Tehran says it will accept crypto payments for military exports

Iran’s Defense Ministry export center (Ministry of Defence Export Center, Mindex) says it is ready to accept cryptocurrency as payment under foreign contracts for weapons supplies.
On the Iranian export portal, Mindex lists a product catalog and several payment options: cryptocurrencies, Iranian rials, and barter. The catalog includes systems typically classified as high-end military exports, such as ballistic missiles, drones, and air-defense equipment. The portal also claims sanctions will not interfere with fulfilling deals.

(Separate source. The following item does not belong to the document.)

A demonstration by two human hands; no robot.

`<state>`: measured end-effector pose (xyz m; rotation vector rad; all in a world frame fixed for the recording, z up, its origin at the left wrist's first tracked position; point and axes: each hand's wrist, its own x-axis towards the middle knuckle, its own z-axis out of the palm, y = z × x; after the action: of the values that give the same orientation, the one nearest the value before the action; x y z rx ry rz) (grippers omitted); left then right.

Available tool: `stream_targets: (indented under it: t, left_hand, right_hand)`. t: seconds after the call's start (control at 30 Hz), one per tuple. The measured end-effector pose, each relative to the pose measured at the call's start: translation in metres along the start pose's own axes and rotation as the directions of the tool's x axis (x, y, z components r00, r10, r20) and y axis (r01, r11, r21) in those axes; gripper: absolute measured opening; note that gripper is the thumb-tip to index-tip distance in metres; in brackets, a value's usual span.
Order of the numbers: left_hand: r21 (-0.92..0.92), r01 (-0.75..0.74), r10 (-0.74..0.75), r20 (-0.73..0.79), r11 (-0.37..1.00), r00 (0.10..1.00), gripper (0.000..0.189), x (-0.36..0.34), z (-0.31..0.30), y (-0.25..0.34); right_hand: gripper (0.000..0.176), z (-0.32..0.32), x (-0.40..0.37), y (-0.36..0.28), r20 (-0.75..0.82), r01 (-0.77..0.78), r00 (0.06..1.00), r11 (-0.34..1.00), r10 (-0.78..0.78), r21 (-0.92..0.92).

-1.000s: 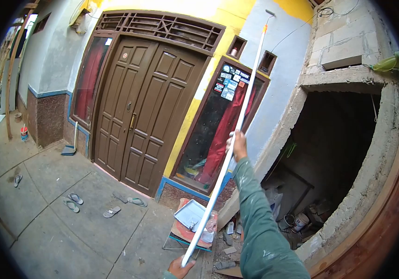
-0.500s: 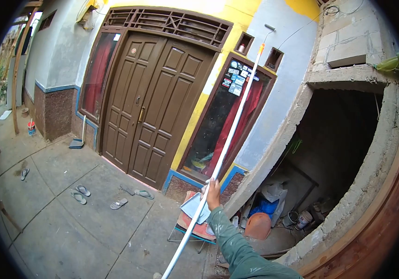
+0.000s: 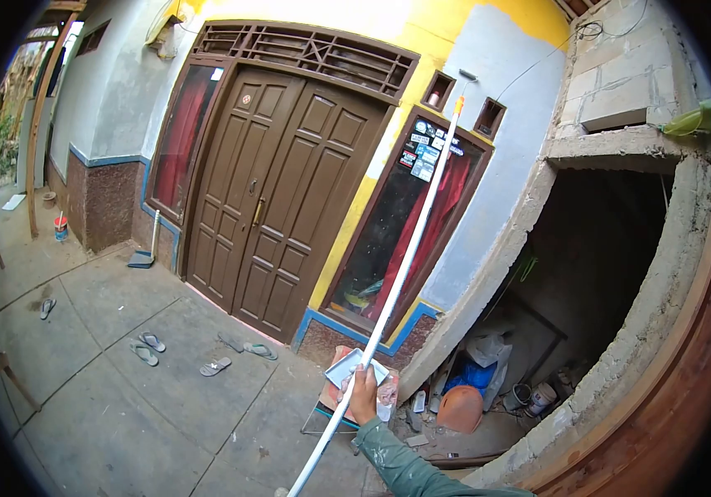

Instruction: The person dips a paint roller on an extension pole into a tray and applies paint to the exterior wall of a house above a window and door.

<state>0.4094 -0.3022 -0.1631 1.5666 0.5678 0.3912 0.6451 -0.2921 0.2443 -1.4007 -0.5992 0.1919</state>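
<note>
My right hand (image 3: 362, 396), its green sleeve spattered with pale paint, is wrapped round a long white pole (image 3: 409, 257). The pole slants up and away from the bottom edge to an orange end piece (image 3: 459, 105). A small paint roller (image 3: 468, 76) tops it, at the grey-blue painted wall (image 3: 500, 62) above the window. Behind my hand a light paint tray (image 3: 336, 369) rests on a low stool with a reddish top (image 3: 386, 406), partly hidden by the pole and hand. My left hand is out of view.
Brown double doors (image 3: 277, 199) and a window with stickers (image 3: 389, 232) face me. Several sandals (image 3: 215, 367) lie on the concrete floor. A dustpan (image 3: 142, 258) stands by the wall. To the right, a dark opening holds bags, buckets and an orange-brown rounded object (image 3: 460, 409).
My right hand has moved down and towards me with the pole. The roller has come lower on the wall, nearer the small vent, and more of the paint tray shows.
</note>
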Motion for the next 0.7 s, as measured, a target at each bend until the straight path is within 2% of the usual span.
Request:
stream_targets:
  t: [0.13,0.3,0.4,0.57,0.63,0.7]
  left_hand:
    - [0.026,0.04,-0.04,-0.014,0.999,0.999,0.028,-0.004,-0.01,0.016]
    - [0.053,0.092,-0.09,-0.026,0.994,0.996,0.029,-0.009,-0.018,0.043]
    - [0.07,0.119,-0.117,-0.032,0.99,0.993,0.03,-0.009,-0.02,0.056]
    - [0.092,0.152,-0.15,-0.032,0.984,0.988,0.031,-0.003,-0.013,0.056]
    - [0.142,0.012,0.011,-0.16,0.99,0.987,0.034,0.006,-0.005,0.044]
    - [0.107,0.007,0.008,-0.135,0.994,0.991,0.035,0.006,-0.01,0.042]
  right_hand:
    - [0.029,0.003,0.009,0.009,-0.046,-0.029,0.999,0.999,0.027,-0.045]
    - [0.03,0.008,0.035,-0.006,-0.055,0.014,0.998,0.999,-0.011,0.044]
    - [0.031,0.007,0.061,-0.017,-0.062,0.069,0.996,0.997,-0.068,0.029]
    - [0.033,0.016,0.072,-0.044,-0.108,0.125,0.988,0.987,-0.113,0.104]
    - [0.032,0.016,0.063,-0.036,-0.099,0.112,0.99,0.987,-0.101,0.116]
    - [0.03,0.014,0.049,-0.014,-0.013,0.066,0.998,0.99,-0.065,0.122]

The shift toward digital payments fits a broader pattern for Tehran: crypto can work as an alternative rail when access to dollar payments and parts of the international banking system is restricted. Notably, crypto is used not only around defense contracts but also in grey-market oil export schemes.
In September 2025, the US Treasury’s Office of Foreign Assets Control (OFAC) sanctioned two Iranian nationals and a network of companies in Hong Kong and the UAE that Washington described as part of a “shadow banking” operation. US authorities alleged that the infrastructure processed more than $100 million in crypto transfers tied to Iranian oil sales. The Treasury also said the ultimate beneficiaries included entities linked to Iran’s Islamic Revolutionary Guard Corps and Iran’s defense establishment.

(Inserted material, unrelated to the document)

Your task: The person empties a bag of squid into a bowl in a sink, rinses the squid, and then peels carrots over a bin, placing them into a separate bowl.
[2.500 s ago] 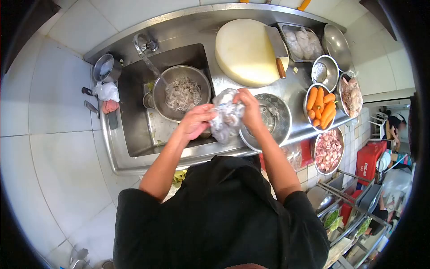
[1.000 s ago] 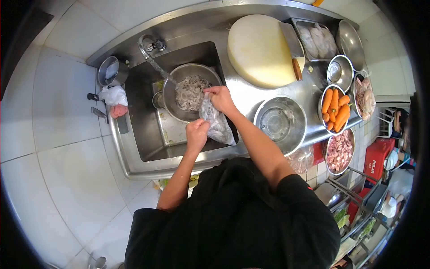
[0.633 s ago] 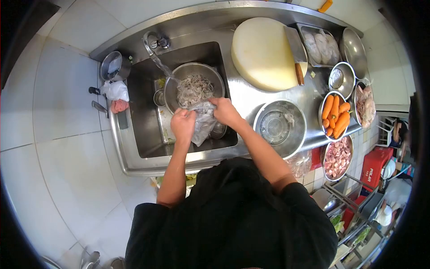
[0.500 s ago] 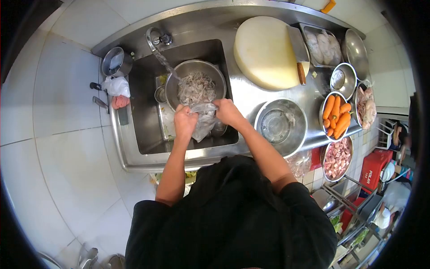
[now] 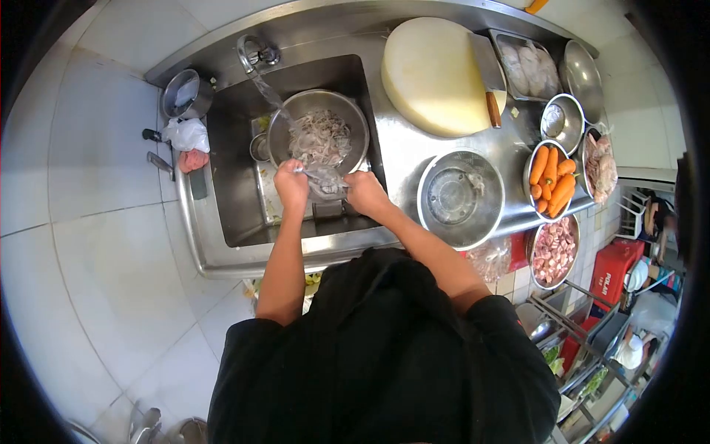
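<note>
My left hand [image 5: 291,182] and my right hand [image 5: 364,192] are both closed on a clear plastic bag [image 5: 326,182], one at each side. The bag is stretched between them over the near rim of a metal bowl [image 5: 359,122]. Greyish shredded food [image 5: 322,137] lies in that bowl, which stands in the steel sink [image 5: 240,177]. Water from the faucet [image 5: 255,55] runs into the bowl at its left side. A small metal cup [image 5: 259,147] sits beside the bowl.
Right of the sink are a large metal bowl [image 5: 460,200], a round cutting board [image 5: 421,81] with a cleaver [image 5: 488,70] on it, and carrots [image 5: 551,177] in a bowl. A bowl of cut meat [image 5: 555,251] stands lower right. Left, a metal pot [image 5: 187,95] and a white bag [image 5: 188,135] sit on the sink edge.
The bag's hanging lower part has been raised and now lies bunched between my hands. Both hands have shifted slightly up and left, and the whole view has moved a little.
</note>
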`<state>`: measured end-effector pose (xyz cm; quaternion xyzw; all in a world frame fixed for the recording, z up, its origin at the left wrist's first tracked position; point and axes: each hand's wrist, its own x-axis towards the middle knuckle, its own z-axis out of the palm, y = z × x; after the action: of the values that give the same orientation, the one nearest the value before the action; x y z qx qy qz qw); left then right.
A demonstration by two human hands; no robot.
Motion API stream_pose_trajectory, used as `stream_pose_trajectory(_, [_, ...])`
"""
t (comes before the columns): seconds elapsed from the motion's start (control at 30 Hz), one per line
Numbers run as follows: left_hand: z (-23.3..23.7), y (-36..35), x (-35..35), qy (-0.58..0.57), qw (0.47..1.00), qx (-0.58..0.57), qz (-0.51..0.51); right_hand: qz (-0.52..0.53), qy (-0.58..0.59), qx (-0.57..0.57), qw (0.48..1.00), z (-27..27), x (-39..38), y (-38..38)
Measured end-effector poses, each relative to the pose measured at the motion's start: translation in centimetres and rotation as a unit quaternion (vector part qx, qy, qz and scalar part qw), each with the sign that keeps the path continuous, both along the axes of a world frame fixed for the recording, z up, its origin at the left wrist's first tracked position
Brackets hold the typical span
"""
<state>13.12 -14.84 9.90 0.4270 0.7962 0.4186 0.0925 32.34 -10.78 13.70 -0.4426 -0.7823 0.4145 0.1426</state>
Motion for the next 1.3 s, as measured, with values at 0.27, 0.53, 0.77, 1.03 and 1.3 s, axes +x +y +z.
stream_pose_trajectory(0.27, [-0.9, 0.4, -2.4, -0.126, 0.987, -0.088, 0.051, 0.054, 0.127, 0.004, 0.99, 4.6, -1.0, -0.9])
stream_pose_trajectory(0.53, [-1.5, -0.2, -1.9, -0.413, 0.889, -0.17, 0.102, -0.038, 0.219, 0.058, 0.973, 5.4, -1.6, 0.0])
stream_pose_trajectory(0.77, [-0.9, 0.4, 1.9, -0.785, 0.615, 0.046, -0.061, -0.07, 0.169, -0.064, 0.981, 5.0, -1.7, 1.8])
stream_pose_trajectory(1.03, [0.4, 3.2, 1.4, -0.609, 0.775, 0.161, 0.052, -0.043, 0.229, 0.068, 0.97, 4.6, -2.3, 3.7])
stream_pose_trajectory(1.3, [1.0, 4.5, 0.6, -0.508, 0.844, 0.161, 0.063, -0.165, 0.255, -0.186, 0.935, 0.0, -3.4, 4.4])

Similar workarounds have been associated with other sanctioned economies. A GNcrypto analysis describes how mining farms are being set up in Russia-controlled “shadow territories,” with the mined cryptocurrency used as an alternative revenue source and a payment channel, including for purchases of military-related goods. The move by Iran to accept crypto for weapons exports, taken alongside crypto-linked oil trade flows, underscores how digital assets are being folded into efforts to evade sanctions enforcement.